Friends reunited? Tiger Woods and Rory McIlroy set to join forces in fresh Saudi talks after…..

 

Friends reunited? Tiger Woods and Rory McIlroy set to join forces in fresh Saudi talks after…..

Stop me if you think that you’ve heard this one before.

A deal between the PGA Tour and Saudi Arabia’s Public Investment is once again moving ever closer.

Precisely one year on from rocking the golf world with their framework agreement announcement, representatives from both sides will meet in New York on Friday to see what the next steps look like.

Each side has laid out their terms to one another, though this has become more complicated by the fact the PGA Tour has recently agreed to a $3 billion injection from Strategic Sports Group, a US-based group of investors that includes Fenway Sports Group which already owns the likes of Liverpool Football Club and the Boston Red Sox.

There has also been drama in the fact that two directors who played vital roles in the original bid to end golf’s so-called civil war – Jimmy Dunne and Mark Flaherty – have resigned.

In her DealBook column in the New York Times, Lauren Hirsch, who cited two sources “granted anonymity because they weren’t authorised to speak publicly about the matter”, wrote that members of the PGA Tour board, including Tiger Woods and FSG’s John Henry, will be involved in the meeting, while Rory McIlroy will join remotely as he “will be playing in a match”.

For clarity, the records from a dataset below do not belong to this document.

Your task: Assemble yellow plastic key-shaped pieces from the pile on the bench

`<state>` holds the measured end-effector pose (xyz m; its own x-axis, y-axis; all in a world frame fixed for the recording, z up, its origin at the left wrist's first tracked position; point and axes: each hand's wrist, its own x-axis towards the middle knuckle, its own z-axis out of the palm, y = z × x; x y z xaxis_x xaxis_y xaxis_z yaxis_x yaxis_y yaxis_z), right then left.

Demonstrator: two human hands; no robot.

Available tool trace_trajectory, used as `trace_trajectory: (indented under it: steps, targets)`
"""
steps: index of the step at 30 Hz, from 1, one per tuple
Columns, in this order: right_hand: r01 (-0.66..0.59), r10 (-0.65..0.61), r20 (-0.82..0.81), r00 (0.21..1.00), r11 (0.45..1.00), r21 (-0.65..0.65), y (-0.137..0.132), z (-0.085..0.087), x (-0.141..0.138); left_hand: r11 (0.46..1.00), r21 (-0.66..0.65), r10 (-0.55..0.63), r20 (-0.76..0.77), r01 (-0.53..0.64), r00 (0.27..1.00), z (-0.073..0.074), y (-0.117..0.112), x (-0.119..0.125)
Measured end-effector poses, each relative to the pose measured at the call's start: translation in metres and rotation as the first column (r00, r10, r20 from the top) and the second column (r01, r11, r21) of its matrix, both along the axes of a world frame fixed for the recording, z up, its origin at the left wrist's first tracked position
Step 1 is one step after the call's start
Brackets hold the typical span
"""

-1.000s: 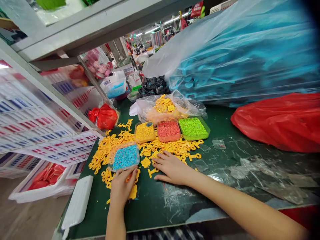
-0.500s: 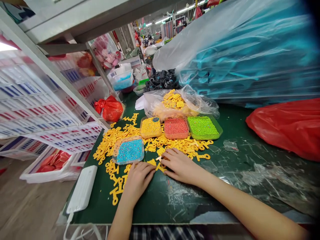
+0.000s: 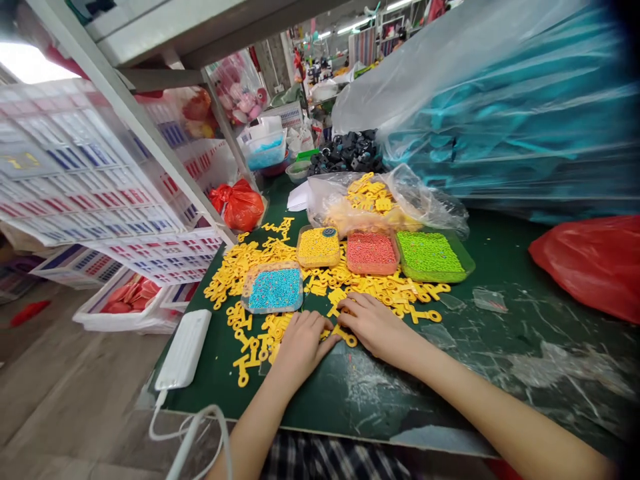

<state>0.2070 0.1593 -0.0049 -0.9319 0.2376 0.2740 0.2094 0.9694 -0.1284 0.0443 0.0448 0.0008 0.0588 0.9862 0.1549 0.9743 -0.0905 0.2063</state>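
Note:
Close together at the front of the pile, my two hands meet around one small yellow plastic piece (image 3: 346, 336) with a ring at its end. My left hand (image 3: 301, 341) has its thumb and fingertips closed at the piece's left side. From the other side my right hand (image 3: 373, 327) bends its fingers over it, hiding part of the piece. Many similar yellow pieces (image 3: 253, 267) lie loose around both hands. Just behind my left hand sits a clear tray of blue beads (image 3: 275, 289). Beyond my right hand stand trays of yellow beads (image 3: 319, 247), red beads (image 3: 371, 252) and green beads (image 3: 431, 256).
A plastic bag of yellow pieces (image 3: 370, 193) lies behind the trays. At left are a white power strip (image 3: 184, 350), a tied red bag (image 3: 240, 205) and a metal shelf post. A large wrapped turquoise bundle (image 3: 525, 140) and red bag (image 3: 590, 263) occupy the right.
The view has shifted, so the table appears farther right. My left hand has come closer to my right, and both hands now meet at a yellow piece.

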Motion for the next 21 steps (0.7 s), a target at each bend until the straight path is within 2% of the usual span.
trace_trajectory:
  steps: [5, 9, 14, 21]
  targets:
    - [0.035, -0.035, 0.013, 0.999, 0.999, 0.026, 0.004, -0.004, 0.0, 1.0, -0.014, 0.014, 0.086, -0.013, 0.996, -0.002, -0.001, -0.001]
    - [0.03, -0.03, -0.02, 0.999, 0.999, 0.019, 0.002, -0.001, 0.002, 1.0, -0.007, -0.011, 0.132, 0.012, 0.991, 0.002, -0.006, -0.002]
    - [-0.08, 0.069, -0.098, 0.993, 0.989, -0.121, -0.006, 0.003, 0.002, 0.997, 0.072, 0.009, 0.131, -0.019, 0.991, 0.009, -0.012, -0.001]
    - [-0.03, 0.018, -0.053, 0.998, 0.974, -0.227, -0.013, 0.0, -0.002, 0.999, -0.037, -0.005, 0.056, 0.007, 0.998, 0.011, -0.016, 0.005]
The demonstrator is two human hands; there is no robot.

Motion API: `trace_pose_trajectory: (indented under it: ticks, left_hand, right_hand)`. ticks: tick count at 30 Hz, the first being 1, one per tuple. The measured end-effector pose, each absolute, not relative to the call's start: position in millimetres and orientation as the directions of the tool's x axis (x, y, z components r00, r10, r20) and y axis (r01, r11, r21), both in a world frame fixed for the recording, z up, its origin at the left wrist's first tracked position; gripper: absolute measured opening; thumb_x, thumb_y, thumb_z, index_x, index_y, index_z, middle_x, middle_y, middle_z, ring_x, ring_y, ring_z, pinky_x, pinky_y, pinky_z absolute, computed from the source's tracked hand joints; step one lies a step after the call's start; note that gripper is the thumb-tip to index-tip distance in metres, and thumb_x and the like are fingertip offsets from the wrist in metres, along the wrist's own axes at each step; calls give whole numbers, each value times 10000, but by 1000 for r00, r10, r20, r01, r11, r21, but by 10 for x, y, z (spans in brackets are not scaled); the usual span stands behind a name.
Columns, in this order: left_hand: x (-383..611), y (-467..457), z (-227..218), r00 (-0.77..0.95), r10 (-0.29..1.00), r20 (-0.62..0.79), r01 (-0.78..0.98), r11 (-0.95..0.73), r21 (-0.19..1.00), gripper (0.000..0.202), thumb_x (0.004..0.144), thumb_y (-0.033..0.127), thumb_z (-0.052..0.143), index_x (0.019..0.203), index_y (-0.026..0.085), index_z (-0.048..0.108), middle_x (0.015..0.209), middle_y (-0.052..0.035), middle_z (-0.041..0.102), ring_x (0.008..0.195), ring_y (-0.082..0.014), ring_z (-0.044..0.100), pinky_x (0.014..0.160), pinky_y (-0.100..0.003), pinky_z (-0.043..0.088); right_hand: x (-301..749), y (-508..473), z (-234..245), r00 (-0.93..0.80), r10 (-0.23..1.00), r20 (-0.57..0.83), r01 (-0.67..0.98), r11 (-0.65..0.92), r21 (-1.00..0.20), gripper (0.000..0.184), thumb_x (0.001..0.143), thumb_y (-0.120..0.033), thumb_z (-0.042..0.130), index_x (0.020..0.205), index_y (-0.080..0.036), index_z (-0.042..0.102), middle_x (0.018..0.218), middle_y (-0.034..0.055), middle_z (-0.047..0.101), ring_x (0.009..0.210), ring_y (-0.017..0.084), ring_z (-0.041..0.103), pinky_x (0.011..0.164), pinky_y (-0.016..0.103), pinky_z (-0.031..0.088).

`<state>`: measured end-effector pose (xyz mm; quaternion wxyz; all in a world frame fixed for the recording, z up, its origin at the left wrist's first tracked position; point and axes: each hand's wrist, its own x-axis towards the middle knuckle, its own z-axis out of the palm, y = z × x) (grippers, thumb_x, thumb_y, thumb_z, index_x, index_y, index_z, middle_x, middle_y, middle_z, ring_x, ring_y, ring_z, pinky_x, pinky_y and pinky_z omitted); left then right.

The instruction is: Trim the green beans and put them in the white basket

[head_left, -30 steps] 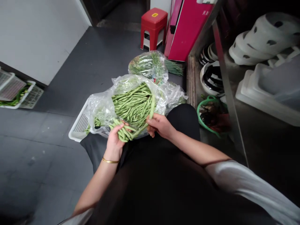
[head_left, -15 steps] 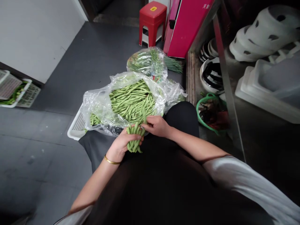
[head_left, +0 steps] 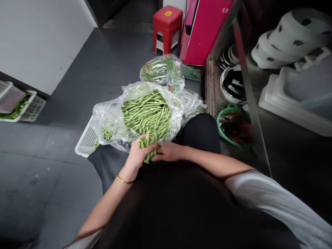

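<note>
A clear plastic bag (head_left: 109,117) full of green beans (head_left: 147,112) rests on a white perforated basket (head_left: 86,140) on the floor in front of my knees. My left hand (head_left: 137,155), with a gold bangle at the wrist, is closed round a small bunch of green beans (head_left: 147,147) held upright over my lap. My right hand (head_left: 168,152) lies against the lower end of that bunch, fingers pressed on the bean tips. A dark apron covers my lap.
A second bag of long greens (head_left: 162,69) lies behind the first. A red stool (head_left: 167,26) and a pink cabinet (head_left: 204,31) stand at the back. A metal rack (head_left: 242,62) on the right holds bowls, white trays and a green basket (head_left: 230,126). White baskets (head_left: 18,105) sit far left.
My left hand turned its bunch of beans from lying sideways to standing upright. My right hand left the bag's edge and came down to the bottom of the bunch.
</note>
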<state>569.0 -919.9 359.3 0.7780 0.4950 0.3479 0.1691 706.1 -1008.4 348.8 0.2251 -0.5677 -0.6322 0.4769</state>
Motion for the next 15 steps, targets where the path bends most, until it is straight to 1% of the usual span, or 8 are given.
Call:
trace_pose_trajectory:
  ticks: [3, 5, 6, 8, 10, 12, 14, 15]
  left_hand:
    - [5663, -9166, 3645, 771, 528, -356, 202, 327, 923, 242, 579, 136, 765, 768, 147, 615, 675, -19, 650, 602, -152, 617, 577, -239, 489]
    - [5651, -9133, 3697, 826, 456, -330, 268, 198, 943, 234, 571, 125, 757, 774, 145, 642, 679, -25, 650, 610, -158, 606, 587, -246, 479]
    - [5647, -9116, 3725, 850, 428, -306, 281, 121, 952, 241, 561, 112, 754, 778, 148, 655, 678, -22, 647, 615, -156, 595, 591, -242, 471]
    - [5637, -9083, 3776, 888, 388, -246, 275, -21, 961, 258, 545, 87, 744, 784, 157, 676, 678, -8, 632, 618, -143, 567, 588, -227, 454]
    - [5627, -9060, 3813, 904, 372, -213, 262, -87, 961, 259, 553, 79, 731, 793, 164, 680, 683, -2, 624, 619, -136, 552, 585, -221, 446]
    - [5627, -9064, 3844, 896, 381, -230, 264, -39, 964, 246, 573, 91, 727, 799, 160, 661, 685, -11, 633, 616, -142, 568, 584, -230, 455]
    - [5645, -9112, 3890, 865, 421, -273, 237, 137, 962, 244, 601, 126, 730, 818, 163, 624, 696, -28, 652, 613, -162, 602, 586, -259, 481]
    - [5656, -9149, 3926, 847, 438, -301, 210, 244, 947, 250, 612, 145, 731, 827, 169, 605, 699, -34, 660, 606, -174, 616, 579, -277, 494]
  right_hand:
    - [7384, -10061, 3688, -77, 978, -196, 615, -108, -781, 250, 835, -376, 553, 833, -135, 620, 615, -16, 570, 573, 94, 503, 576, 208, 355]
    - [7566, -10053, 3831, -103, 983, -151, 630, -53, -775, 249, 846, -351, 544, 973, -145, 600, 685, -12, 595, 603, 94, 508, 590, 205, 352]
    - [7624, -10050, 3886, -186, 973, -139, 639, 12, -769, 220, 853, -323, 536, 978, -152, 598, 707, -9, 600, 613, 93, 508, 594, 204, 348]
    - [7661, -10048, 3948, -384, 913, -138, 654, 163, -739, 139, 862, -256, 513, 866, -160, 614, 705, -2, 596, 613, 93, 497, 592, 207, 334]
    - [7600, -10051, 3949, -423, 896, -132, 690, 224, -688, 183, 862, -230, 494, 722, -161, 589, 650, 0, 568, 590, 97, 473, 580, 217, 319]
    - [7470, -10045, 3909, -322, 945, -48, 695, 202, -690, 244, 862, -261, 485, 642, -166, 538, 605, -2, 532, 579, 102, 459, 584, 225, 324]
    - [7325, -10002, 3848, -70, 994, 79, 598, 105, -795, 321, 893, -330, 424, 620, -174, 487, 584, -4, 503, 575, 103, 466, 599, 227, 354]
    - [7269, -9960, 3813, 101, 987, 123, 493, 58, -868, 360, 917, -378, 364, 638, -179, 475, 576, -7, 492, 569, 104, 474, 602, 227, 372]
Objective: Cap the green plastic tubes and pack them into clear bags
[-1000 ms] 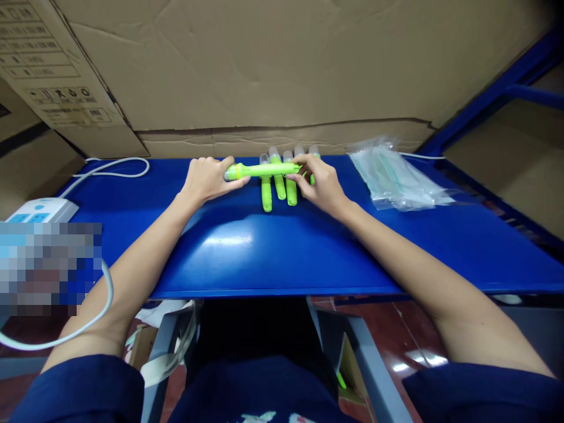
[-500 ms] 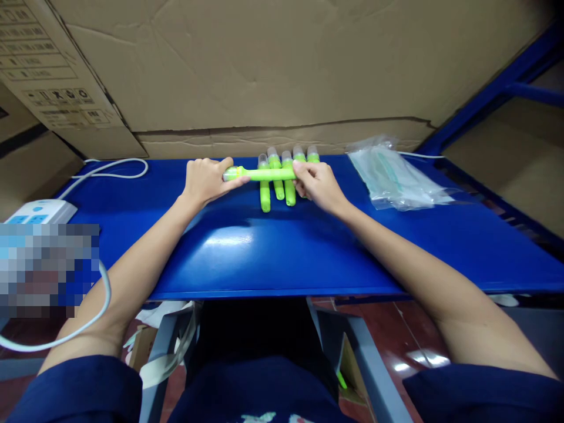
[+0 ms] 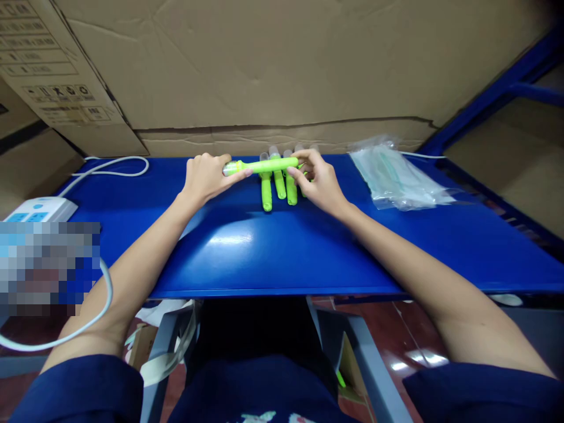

The fact McIlroy is involved at all will come as a shock to some given an apparent rift between the four-time major champion and Woods, while PGA Tour commissioner Jay Monahan and PIF governor Yasir Al-Rumayyan, who funds Greg Norman’s rival LIV Golf tour, are not mentioned by name.

Woods had previously stated that while “ultimately we would like to have PIF be a part of our tour and a part of our product, financially we don’t [need that] right now”.

Will the meeting move us closer to what we want: a united sport? Or will we be another 12 months down the line and still wondering what might be of this increasingly mythicised framework agreement?

As Hirsch notes, the fact the meeting is face to face is significant. But that was the case in March when Woods and Monahan met Al-Rumayyan in the Bahamas.